> _ASSIGNMENT_: Go through the lines below. Copy those with "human".

> _DATA TO USE_:
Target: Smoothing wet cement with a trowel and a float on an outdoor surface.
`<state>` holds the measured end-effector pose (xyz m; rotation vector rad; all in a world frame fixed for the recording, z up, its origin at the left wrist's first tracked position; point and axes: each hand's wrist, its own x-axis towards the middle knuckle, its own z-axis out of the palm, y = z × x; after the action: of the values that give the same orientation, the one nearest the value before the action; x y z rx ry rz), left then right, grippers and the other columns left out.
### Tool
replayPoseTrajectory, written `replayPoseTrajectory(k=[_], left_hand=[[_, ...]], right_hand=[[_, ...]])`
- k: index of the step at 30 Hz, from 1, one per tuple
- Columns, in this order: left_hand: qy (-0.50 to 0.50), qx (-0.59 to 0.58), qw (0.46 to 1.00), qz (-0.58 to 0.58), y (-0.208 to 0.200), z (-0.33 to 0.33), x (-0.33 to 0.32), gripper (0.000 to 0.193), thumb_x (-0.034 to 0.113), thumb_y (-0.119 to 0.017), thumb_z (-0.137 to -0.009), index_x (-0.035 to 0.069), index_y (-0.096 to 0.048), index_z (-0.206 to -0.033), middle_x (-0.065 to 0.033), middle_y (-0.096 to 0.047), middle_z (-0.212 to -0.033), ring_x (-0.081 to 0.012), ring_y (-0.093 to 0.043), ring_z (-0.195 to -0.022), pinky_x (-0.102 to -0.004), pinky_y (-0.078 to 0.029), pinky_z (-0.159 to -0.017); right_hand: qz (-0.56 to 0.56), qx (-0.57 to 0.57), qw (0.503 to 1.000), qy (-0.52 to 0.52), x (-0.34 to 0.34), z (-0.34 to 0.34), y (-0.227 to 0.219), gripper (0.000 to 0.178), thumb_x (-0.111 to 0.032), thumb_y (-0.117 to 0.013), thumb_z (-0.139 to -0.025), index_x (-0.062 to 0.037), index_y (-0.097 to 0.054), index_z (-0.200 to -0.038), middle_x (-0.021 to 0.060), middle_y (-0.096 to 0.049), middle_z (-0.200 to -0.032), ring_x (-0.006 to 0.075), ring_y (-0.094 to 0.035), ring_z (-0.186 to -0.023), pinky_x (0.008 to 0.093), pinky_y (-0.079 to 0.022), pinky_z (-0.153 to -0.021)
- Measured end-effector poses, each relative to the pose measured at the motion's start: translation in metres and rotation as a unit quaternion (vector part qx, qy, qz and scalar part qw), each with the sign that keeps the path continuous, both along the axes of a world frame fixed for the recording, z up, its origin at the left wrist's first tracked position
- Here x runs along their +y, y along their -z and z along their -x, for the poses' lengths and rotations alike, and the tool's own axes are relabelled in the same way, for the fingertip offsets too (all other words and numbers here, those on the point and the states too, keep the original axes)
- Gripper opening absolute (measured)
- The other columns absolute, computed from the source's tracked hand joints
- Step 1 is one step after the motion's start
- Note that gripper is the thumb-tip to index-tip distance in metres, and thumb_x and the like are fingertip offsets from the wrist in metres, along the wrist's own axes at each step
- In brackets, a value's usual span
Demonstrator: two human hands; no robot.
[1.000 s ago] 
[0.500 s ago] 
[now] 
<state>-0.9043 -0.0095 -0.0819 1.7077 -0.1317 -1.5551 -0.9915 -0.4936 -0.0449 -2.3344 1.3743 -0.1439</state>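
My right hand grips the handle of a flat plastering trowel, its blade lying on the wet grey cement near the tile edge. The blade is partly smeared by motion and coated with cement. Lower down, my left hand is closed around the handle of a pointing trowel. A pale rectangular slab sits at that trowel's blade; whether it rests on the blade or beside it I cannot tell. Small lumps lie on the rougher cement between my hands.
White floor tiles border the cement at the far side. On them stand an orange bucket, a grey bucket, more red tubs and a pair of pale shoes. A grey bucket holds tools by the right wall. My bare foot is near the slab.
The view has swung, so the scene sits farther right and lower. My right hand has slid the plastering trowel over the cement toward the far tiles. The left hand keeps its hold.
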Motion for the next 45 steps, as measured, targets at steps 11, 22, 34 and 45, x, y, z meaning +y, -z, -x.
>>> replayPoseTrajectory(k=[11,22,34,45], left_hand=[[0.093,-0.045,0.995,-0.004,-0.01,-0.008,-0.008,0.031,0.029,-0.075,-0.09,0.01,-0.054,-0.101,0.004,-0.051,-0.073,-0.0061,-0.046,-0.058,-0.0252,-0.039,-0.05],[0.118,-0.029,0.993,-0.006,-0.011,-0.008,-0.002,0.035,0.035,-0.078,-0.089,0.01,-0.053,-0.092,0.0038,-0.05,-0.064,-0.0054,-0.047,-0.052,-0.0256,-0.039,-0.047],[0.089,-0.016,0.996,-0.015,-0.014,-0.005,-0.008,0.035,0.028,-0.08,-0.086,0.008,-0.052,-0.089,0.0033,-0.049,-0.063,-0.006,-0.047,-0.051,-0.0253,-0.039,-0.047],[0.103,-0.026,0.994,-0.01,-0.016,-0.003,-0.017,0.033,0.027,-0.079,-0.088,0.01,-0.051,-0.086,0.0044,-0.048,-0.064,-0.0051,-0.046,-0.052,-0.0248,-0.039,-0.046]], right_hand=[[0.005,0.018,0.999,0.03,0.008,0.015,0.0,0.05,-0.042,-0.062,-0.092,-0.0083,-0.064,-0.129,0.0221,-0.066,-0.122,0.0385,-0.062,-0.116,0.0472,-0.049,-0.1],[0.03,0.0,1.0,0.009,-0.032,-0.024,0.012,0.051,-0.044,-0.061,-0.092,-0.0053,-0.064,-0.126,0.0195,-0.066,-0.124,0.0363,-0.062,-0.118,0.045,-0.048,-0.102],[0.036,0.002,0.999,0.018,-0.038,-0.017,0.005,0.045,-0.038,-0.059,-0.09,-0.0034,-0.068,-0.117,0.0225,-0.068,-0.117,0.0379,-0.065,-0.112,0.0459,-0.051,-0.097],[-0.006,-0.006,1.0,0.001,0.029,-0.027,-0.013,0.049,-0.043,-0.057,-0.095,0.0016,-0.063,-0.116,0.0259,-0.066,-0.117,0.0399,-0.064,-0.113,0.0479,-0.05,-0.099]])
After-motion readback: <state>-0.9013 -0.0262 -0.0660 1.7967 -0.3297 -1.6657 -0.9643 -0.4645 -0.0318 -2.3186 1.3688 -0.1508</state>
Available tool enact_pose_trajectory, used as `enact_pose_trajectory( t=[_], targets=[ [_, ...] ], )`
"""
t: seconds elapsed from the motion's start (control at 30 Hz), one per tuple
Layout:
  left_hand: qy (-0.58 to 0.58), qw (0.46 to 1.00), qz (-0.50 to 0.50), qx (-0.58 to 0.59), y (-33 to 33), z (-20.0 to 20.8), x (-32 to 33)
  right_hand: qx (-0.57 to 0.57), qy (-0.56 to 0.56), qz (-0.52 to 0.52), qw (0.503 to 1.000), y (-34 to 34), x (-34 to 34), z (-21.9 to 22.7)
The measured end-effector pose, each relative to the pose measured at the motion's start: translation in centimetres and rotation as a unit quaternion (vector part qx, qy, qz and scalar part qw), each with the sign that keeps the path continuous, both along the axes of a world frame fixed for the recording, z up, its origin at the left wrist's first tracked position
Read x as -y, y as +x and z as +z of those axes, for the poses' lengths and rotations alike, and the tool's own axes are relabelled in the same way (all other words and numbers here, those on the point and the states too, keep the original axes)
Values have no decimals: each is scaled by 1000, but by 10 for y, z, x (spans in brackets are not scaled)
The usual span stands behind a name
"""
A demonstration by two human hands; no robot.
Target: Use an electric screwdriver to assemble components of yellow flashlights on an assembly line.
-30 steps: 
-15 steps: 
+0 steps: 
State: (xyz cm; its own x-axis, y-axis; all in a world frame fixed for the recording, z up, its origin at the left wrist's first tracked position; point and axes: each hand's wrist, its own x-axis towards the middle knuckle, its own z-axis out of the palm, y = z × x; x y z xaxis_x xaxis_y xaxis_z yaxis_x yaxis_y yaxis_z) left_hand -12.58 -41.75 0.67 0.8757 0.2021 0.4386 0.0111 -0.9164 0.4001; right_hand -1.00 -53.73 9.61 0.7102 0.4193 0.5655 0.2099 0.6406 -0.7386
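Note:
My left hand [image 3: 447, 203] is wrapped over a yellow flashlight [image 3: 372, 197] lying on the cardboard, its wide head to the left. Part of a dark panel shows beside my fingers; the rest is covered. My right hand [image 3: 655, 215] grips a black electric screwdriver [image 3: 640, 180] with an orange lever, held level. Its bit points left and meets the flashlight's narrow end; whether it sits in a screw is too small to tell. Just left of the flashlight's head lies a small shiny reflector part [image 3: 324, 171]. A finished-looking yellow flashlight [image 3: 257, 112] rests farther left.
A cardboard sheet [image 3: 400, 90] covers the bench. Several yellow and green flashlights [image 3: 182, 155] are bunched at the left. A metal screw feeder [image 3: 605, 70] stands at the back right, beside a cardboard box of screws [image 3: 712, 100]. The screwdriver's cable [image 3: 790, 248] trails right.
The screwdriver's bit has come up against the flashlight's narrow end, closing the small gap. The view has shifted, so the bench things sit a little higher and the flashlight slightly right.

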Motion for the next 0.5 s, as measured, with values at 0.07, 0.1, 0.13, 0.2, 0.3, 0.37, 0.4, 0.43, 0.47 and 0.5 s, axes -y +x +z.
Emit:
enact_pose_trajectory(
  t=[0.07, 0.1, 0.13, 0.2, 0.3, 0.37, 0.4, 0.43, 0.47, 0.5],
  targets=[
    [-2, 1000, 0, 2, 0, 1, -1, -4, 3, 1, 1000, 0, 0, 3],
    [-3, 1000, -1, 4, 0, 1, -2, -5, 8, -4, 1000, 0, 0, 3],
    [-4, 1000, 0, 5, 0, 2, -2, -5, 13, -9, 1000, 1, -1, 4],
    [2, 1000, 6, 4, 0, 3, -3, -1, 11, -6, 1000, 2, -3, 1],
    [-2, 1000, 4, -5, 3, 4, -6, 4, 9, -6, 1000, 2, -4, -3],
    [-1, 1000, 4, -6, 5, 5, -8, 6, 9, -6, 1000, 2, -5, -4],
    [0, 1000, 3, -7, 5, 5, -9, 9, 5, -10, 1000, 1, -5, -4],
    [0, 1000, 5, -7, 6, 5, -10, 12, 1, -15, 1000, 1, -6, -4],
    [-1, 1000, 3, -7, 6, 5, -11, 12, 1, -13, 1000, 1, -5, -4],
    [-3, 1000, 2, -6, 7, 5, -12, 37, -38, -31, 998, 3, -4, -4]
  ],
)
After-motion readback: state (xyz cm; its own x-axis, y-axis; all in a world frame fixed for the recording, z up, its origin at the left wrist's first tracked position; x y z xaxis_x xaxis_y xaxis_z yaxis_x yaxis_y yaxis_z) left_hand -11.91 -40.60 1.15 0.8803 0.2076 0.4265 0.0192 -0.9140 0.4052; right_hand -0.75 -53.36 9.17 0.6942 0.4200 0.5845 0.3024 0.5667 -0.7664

> _YOUR SOLUTION_:
Demonstrator: two human hands; no robot.
A demonstration by two human hands; no robot.

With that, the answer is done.